Try it: Within the entries below, please retype exactly the lines starting with the line that has "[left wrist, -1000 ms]" and going on through the line that has "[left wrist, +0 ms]", but not the pictures.

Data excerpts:
____________

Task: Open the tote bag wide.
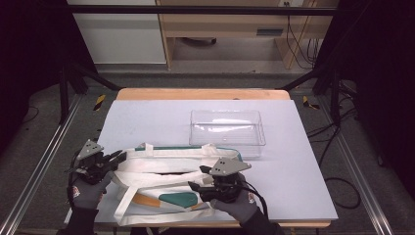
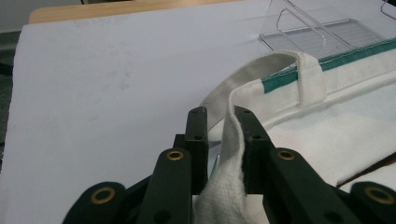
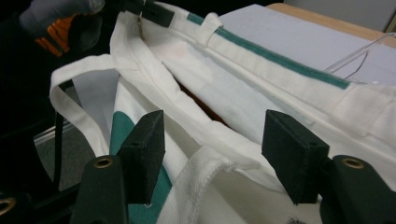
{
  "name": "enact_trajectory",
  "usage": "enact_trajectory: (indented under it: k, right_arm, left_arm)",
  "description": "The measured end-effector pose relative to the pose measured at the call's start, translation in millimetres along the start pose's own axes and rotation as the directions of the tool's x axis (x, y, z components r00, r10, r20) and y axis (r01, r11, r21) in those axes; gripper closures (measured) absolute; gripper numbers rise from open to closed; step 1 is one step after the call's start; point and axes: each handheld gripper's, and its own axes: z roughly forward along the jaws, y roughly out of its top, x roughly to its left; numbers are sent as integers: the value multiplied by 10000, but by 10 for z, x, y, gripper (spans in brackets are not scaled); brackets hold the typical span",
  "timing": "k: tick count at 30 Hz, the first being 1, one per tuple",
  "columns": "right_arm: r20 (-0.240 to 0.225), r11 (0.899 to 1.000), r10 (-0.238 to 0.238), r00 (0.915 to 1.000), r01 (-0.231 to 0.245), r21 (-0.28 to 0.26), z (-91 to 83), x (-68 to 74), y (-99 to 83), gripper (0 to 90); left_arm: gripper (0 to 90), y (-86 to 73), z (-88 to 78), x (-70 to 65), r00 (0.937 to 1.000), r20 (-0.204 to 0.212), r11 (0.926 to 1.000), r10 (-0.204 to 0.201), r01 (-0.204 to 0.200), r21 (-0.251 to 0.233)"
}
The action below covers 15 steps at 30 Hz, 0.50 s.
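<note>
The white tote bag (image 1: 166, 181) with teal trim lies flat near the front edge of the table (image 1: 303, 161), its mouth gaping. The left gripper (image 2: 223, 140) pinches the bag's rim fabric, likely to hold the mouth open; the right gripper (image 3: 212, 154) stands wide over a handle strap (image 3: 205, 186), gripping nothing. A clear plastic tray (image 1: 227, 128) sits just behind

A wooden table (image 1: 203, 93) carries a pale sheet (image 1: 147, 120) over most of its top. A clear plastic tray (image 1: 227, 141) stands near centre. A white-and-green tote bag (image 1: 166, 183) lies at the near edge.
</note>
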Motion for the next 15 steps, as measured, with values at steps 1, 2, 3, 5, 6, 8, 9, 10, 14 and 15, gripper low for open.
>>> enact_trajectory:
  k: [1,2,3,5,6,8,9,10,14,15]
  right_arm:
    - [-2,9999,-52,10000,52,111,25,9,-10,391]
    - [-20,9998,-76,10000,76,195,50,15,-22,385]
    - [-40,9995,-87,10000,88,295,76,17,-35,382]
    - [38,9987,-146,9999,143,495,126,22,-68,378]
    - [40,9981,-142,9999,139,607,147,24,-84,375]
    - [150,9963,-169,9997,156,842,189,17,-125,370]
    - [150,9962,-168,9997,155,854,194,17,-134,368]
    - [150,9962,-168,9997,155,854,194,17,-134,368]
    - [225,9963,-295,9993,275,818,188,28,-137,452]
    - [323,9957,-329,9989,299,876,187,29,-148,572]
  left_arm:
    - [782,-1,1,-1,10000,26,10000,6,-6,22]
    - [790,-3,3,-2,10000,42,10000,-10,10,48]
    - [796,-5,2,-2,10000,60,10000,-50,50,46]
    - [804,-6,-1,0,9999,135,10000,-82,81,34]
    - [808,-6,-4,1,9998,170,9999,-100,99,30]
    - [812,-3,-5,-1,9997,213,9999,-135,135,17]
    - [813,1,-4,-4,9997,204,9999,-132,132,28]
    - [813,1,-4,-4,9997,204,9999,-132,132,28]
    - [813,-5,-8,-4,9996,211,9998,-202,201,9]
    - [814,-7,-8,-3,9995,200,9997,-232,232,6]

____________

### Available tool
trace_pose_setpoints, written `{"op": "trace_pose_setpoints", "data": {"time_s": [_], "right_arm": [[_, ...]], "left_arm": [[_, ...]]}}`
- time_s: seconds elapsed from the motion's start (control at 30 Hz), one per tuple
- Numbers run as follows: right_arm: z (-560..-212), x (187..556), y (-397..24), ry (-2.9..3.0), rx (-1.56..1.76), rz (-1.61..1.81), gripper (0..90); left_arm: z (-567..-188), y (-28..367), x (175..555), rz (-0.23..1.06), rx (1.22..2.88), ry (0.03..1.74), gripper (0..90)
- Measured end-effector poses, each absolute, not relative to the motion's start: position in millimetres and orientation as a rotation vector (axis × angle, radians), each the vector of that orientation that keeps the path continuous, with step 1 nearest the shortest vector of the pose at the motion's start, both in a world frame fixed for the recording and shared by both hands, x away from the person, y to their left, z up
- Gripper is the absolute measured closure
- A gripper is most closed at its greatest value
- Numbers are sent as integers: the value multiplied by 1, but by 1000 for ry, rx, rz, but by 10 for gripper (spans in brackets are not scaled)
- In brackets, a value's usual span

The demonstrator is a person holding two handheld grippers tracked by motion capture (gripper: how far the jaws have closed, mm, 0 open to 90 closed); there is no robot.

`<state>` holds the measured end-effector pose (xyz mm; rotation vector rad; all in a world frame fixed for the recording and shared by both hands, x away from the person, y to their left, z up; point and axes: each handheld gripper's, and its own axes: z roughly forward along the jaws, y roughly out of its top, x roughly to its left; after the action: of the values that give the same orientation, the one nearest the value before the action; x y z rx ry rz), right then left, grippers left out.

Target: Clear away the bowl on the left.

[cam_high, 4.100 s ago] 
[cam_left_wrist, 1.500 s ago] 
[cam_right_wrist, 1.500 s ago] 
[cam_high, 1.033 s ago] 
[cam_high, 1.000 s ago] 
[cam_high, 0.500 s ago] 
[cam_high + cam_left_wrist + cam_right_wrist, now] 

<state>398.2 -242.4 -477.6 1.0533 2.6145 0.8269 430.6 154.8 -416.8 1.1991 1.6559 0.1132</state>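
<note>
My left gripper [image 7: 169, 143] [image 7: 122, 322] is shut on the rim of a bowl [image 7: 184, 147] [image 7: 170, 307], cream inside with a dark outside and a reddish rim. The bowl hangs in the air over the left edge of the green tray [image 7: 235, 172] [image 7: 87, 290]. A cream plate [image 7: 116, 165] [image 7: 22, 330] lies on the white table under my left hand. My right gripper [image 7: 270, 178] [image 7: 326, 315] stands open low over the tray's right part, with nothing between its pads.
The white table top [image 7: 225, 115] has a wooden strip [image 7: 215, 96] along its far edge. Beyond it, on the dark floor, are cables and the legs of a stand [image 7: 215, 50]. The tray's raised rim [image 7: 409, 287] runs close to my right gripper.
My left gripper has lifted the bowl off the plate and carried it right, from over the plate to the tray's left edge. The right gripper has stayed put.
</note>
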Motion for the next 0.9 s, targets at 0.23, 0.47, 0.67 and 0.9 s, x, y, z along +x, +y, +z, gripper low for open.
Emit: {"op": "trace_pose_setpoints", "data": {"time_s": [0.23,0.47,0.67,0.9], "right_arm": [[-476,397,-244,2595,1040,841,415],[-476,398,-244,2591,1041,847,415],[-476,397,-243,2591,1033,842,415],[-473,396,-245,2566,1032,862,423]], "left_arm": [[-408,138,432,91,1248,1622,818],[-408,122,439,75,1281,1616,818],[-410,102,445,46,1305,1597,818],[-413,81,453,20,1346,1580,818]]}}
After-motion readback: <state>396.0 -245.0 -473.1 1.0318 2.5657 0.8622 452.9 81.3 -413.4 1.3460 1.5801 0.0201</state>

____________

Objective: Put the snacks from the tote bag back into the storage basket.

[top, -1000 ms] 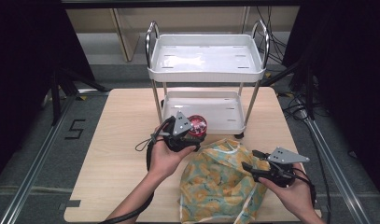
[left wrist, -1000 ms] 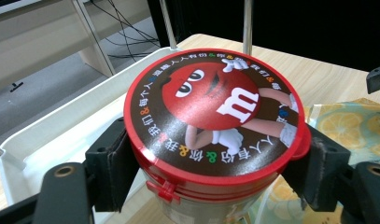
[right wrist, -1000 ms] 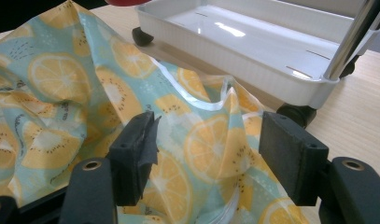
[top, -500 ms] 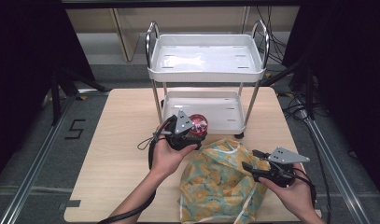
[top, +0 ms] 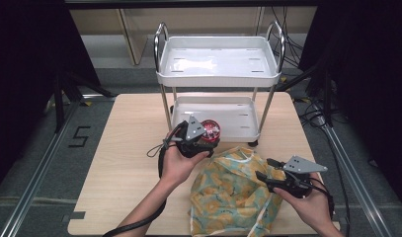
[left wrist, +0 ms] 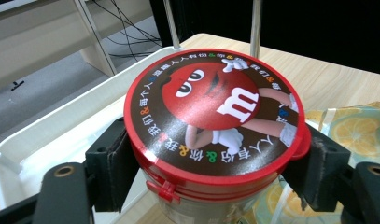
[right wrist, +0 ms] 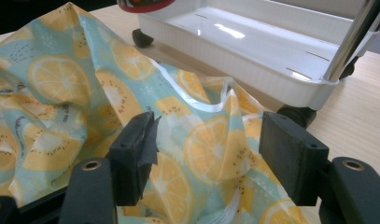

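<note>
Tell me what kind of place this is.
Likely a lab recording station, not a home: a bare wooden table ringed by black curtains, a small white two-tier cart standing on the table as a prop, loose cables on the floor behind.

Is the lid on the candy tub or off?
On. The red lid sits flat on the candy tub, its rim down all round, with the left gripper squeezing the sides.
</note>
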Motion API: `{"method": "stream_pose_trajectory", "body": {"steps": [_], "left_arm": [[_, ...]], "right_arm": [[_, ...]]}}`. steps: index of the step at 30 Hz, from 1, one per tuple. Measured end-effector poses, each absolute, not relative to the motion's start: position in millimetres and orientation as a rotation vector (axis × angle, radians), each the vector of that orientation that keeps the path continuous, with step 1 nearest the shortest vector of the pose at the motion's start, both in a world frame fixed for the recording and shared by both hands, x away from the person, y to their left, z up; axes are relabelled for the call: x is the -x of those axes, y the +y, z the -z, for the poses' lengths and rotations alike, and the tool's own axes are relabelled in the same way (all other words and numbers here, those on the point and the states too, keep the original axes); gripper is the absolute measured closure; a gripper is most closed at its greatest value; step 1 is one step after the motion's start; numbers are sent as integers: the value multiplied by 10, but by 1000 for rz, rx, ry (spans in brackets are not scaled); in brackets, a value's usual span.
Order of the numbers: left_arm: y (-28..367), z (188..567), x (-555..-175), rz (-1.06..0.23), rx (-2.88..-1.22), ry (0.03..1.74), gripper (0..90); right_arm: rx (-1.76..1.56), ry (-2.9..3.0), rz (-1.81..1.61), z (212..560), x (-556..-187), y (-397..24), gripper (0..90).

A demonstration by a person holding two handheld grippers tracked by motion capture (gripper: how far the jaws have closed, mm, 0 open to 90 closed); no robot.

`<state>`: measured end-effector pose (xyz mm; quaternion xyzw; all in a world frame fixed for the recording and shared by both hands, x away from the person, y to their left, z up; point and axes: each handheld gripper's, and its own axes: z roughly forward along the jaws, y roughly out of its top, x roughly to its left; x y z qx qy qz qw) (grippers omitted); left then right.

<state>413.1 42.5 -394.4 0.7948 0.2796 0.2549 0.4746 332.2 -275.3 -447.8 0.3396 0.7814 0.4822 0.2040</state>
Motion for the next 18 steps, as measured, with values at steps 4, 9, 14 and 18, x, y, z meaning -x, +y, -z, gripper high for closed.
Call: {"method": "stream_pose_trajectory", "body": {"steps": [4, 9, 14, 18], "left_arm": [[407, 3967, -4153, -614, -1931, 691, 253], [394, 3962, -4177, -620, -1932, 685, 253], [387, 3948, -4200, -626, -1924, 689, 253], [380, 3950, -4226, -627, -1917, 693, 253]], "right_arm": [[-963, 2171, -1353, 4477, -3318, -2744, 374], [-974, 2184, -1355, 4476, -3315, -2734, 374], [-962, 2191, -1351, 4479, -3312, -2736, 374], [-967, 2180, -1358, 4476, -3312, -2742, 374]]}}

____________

Answer to this problem:
[left wrist, -1000 ms] 
[right wrist, -1000 ms] 
[top, -500 ms] 
[top, +0 ms] 
[left wrist, +0 ms] 

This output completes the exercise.